The system, end to end.

The pipeline is hybrid retrieval into NLI inference. A claim is embedded and scored against a curated corpus with both a dense retriever and a BM25 lexical retriever; the result lists are fused. The top passages are fed pair-wise into a cross-encoder NLI model that classifies each as entailing, contradicting, or neutral with respect to the claim.

Aggregation is deliberately conservative. A verdict of "supported" requires multiple entailing passages with no high-confidence contradictions; a "contradicted" verdict requires the inverse. Anything in between resolves to "insufficient evidence" — which the team treated as a first-class output, not a failure mode.

Pipeline · GenAI Claim Verification
Ingest
Claim in
user submission
Transform
Retrieval
BM25 + dense, RRF fused
Storage
Curated corpus
domain-whitelisted
Model
NLI inference
cross-encoder, per pair
Transform
Aggregation
support / contradict / insufficient
Surface
Verdict + cites
evidence inline
Transform
Corpus curation
domain whitelist + freshness
Ingest Transform Model Storage Surface
IIIThe stack

What it's built on.

Layer · tool / library
Retrieval Dense retriever (sentence-transformer) over the curated corpus
NLI inference Cross-encoder NLI model scores (claim, passage) pairs
Aggregation Verdict logic: supported / contradicted / insufficient
Corpus curation Domain whitelist enforced at ingest time
Retrieval
  • Dense retriever (sentence-transformer) over the curated corpus
  • BM25 lexical retriever as a parallel signal
  • Reciprocal Rank Fusion at the top-k boundary
NLI inference
  • Cross-encoder NLI model scores (claim, passage) pairs
  • Per-passage entailment / contradiction / neutral labels
  • Calibration check against a held-out evaluation set
Aggregation
  • Verdict logic: supported / contradicted / insufficient
  • Conservative thresholds; "insufficient" is the default
  • Confidence reported as a calibrated probability, not a percentage
Corpus curation
  • Domain whitelist enforced at ingest time
  • Per-source freshness metadata surfaced in the UI
  • Out-of-scope claim detector blocks unsupportable queries upstream
IVDeliverables

What the team shipped.

Source repository GitHub · code, tests, README
Demo video Capstone day · screen recording, 4–6 min
Write-up PDF Final brief · methods, evaluation, reflection
Slide deck Capstone presentation · 10 slides
VWhat sets it apart

What sets this capstone apart.

Takeaway 01 · Insufficient is a verdict

"Don't know" ships as a first-class answer.
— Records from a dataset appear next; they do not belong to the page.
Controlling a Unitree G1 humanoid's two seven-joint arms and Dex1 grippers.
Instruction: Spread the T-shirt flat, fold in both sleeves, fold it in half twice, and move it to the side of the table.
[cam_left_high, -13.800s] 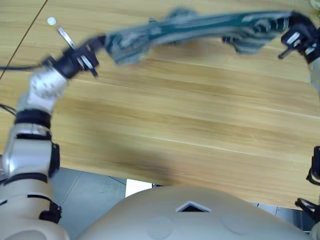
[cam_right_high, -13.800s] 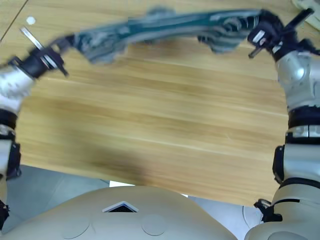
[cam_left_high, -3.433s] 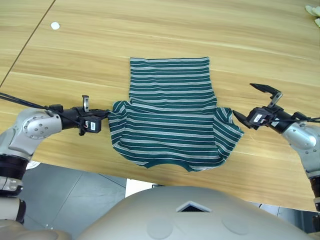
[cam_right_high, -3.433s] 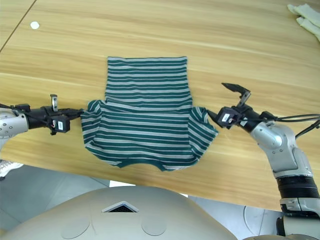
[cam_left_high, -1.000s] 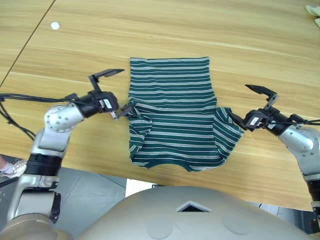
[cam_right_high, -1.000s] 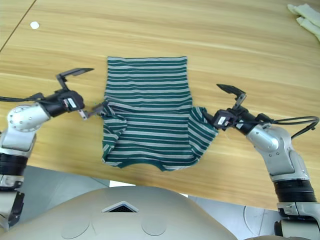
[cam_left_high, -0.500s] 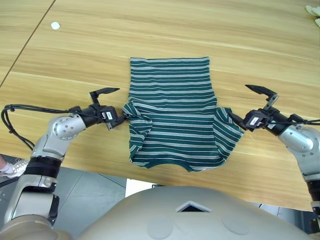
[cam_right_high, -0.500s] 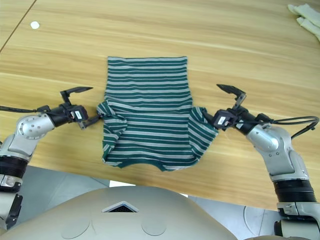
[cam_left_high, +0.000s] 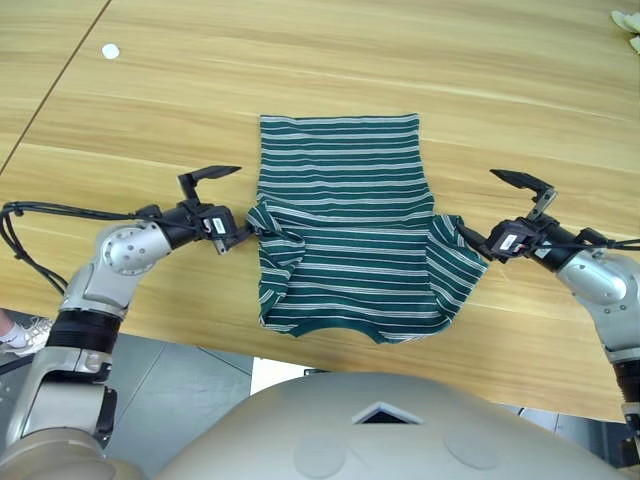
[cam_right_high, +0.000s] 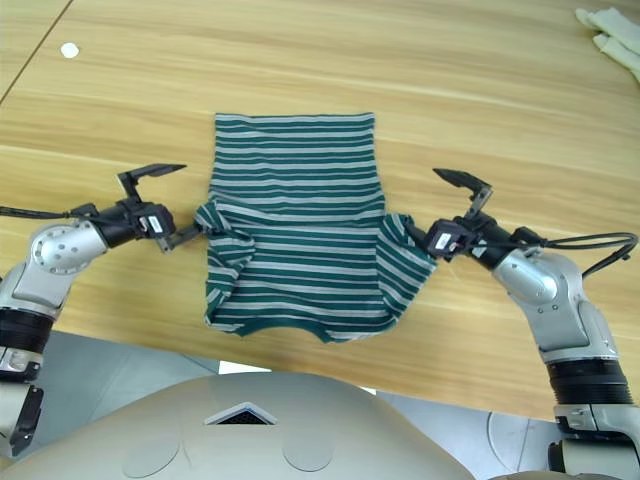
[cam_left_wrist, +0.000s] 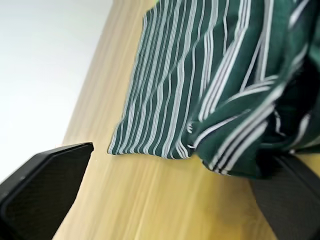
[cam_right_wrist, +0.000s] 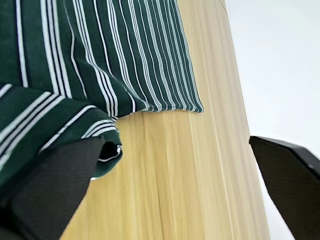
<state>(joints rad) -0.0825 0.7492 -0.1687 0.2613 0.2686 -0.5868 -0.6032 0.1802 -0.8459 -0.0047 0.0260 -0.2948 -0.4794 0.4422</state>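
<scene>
Green, white-striped T-shirt (cam_left_high: 345, 220) lay near the front edge of the wooden desk (cam_left_high: 300, 60), its left sleeve bunched inward and its right sleeve sticking out. The left gripper (cam_left_high: 240, 201) sat at the bunched sleeve, jaws wide. In the left wrist view, fabric draped over one finger (cam_left_wrist: 295, 200) and hid part of it. The right gripper (cam_left_high: 477, 201), jaws also wide, met the right sleeve's edge, with one finger (cam_right_wrist: 50, 190) partly under the cloth. A pale cloth (cam_right_high: 605, 30) was cut off at the far corner.

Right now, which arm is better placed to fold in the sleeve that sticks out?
Right. The right end effector is open at the edge of the outstretched sleeve of the T-shirt; the left end effector sits at the far, already folded-in side.
</scene>
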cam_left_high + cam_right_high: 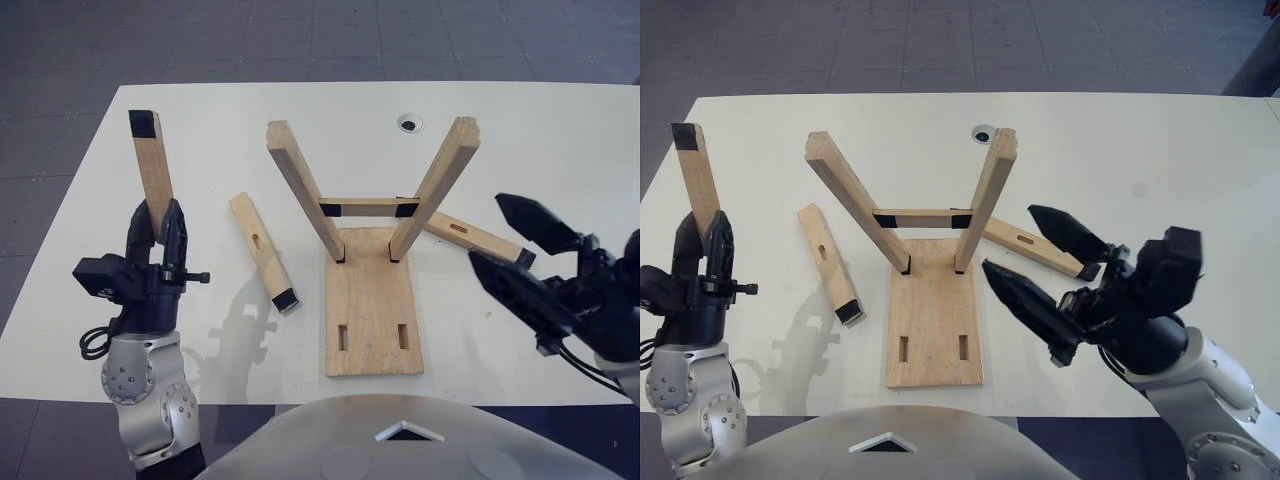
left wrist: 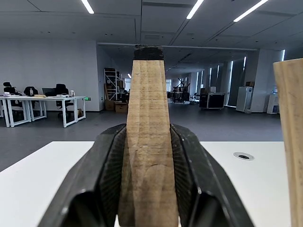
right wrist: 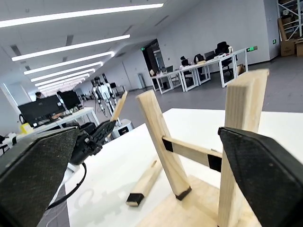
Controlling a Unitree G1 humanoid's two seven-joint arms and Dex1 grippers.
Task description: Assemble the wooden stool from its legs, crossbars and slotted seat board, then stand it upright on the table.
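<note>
My left gripper (image 1: 160,215) is shut on a wooden leg (image 1: 152,170) with a black tip, holding it upright over the table's left side; the leg (image 2: 147,142) sits clamped between both fingers (image 2: 104,179). The slotted seat board (image 1: 372,320) lies flat mid-table. Two legs (image 1: 305,190) (image 1: 435,185) stand in its far slots, splayed outward and joined by a crossbar (image 1: 368,208). A loose leg (image 1: 262,250) lies left of the board, and another piece (image 1: 470,235) lies behind the right standing leg. My right gripper (image 1: 487,228) hangs open to the right of the board, empty.
The white table (image 1: 520,130) has a round cable hole (image 1: 410,123) at the back. Two free slots (image 1: 372,337) show near the board's front edge. Bare tabletop lies along the far edge and the right side.
</note>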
The system is allowed — and required — to return "insufficient evidence" when the retrieval doesn't settle the question. That refusal posture is what separates this from the confident-but-wrong fact-checkers it competes against.

Takeaway 02 · Evidence inline, every time

Show the passages, not the score.

Every verdict ships with the passages that produced it. The user reads the model, then reads the source. The score is incidental; the evidence is the product.

Takeaway 03 · Hybrid retrieval is the floor

Dense and lexical, fused.

Pure dense retrieval misses claims that turn on proper nouns and dates. Pure BM25 misses paraphrase. The system runs both and fuses — because either alone leaves a verdict on the floor that the other would have caught.

VIIInstructor note

How this project landed.

Verification projects fail two ways. They overreach by claiming to settle every claim, or they underreach by punting on hard cases without saying so. The early proposal for this team leaned toward the first failure mode — a single confident verdict with a percentage attached.

The reframe was small but load-bearing: make "insufficient" a first-class verdict, and the rest of the system follows. The capstone shipped a working pipeline, a calibrated aggregator, and a verdict surface that an honest reader could actually trust.